Tsai’s supposition is that it’s a reflection of long-held cultural differences in interpersonal goals. Research by Stanford’s Hazel Markus has shown that American culture puts an emphasis on influencing others or influencing your environment. “And, in order to influence your environment or influence other people,” noted Tsai, “you have to act on your environment or act on other people, and action requires high arousal states.” In contrast, she said, “in many collectivistic contexts, like many East Asian cultures, the emphasis is really on adjusting to others. So, you change your own needs to fit with those of others. That requires assessing what other people want, and in order to assess what other people want, you have to suspend action, and the suspension of action is associated with a decrease in arousal.”

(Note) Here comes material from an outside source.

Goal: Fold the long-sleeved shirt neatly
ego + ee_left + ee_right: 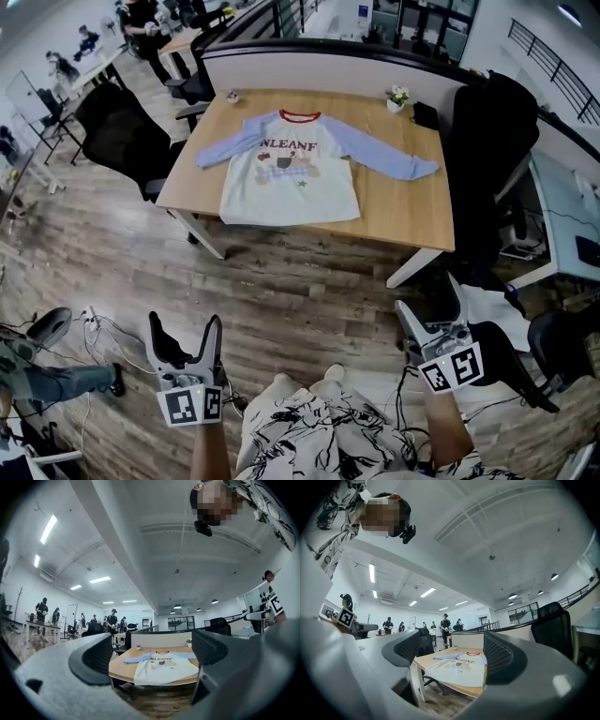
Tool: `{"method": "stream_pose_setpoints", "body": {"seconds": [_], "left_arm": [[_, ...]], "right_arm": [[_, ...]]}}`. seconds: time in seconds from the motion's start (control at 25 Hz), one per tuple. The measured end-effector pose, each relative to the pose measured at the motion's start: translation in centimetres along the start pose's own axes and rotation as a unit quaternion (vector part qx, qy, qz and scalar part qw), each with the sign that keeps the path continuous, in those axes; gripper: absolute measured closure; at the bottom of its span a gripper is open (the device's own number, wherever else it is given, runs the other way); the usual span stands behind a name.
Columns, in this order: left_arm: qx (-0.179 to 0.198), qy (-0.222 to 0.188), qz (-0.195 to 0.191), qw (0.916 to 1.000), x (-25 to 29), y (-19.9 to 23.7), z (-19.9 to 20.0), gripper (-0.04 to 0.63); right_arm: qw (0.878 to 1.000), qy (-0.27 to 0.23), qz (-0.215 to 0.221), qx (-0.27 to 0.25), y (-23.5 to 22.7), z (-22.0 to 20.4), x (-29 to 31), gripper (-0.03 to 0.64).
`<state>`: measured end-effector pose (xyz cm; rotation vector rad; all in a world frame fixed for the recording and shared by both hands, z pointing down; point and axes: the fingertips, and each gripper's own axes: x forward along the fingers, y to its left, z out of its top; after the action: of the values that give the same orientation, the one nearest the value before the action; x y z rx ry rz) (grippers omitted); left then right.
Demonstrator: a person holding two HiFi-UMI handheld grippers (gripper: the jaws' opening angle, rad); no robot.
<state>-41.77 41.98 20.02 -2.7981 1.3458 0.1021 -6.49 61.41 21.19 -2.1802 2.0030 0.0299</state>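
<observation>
Both sets of jaws stand wide apart with nothing between them. The left gripper point(185, 325) and the right gripper point(428, 314) are held low in front of the person, over the wooden floor point(281, 291) and well short of the table point(403, 211). In the left gripper view the two dark pads frame the far-off table and shirt, and the right gripper view shows the same, with only air in the gap.

The long-sleeved shirt point(291, 173) lies flat and face up on the light wooden table, unfolded. It has a white body, pale blue sleeves and a red collar, with printed letters and a small picture on the chest. The collar points to the far side and the hem lies at the near edge of the table. The left sleeve slants out toward the left edge; the right sleeve stretches toward the right, its cuff well out on the tabletop.

A small potted plant point(399, 97) stands at the far right of the table, with a dark item just right of it. One black office chair point(127, 141) stands left of the table and another point(492, 159) to the right.
</observation>
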Motion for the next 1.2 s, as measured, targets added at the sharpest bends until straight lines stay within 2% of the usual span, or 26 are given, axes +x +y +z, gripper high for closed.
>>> {"method": "stream_pose_setpoints", "body": {"seconds": [0.16, 0.28, 0.4, 0.6, 0.8, 1.0, 1.2], "left_arm": [[0.02, 0.008, 0.015, 0.9997, 0.1, -1.1, -0.3, 0.075], [0.015, 0.01, 0.026, 0.9995, 0.8, -0.7, -1.3, 0.072], [0.014, 0.007, 0.038, 0.9991, 2.5, 0.4, -2.2, 0.071], [0.004, 0.005, 0.024, 0.9997, 8.4, 2.6, -4.2, 0.071], [0.003, 0.0, 0.022, 0.9997, 15.6, 5.8, -4.3, 0.071], [-0.001, -0.005, 0.002, 1.0, 21.9, 8.5, -4.1, 0.071], [-0.018, 0.02, -0.014, 0.9995, 26.3, 10.4, -5.7, 0.072]], "right_arm": [[1.0, 0.011, 0.01, 0.008, -1.0, -1.1, 0.2, 0.196], [1.0, 0.018, 0.002, 0.02, -1.9, -2.5, 1.0, 0.196], [0.999, 0.035, -0.002, 0.008, -2.5, -3.9, 2.6, 0.196], [0.999, 0.038, -0.014, -0.006, -3.7, -5.0, 7.7, 0.196], [0.998, 0.028, -0.018, -0.048, -3.9, -2.9, 15.1, 0.196], [0.999, 0.007, -0.022, -0.047, -3.9, -1.7, 22.2, 0.196], [0.996, 0.009, -0.033, -0.077, -3.9, -1.7, 26.2, 0.196]]}}
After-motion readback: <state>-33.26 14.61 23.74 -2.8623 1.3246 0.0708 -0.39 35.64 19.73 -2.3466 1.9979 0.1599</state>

Subsequent laboratory studies have supported this explanation and suggest that it has power as a theoretical framework—in the form of what Tsai has dubbed Affect Valuation Theory—a theory that, if valid, has implications for a number of things important to our everyday lives. One example is what it might tell us about what we do to make ourselves feel better—what psychologists call “mood-producing behavior.” Take vacations. A number of studies have shown that cultural differences exist between what people of different cultures choose to do on a vacation to feel good (wanting to relax on a beach versus trekking through the rain forest, for example). However, explained Tsai, “there’s never been a really good theory about why this is true. We argue that it’s in part due to ideal affect.”  If you know how people define happiness, in other words, you’ll be able to predict their ideal vacation.

An Impact on Health.

Ideal affect might also have important implications for how we define health and happiness. Tsai’s most recent research has shown that American measures of well-being and happiness, perhaps not surprisingly, are defined in terms of excitement states.“That,” Tsai argued, “would be fine if they were only used in American culture with European-American samples. But, they’re actually used internationally, and this illustrates a cultural bias in terms of how people are defining happiness and well-being.” Depression, she pointed out, is often defined in terms of an absence of positive emotional states. But if you are defining positive emotional states only as excitement states, you’re potentially bringing a cultural bias to your clinical definitions of depression. Affect Valuation Theory might even improve the effectiveness of different clinical treatments by targeting a patient’s ideal affect, Tsai suggested. “Bipolar patients in the United States are notorious for not complying with their Lithium treatment,” she explained, “because the Lithium treatment brings them from their high manic state to a lower calm state, and who wants that in American culture?” But in Hong Kong, she said, bipolar patients have much lower non-compliance rates. “And we predict that that’s because the Lithium treatment is bringing them to the culturally desirable state.”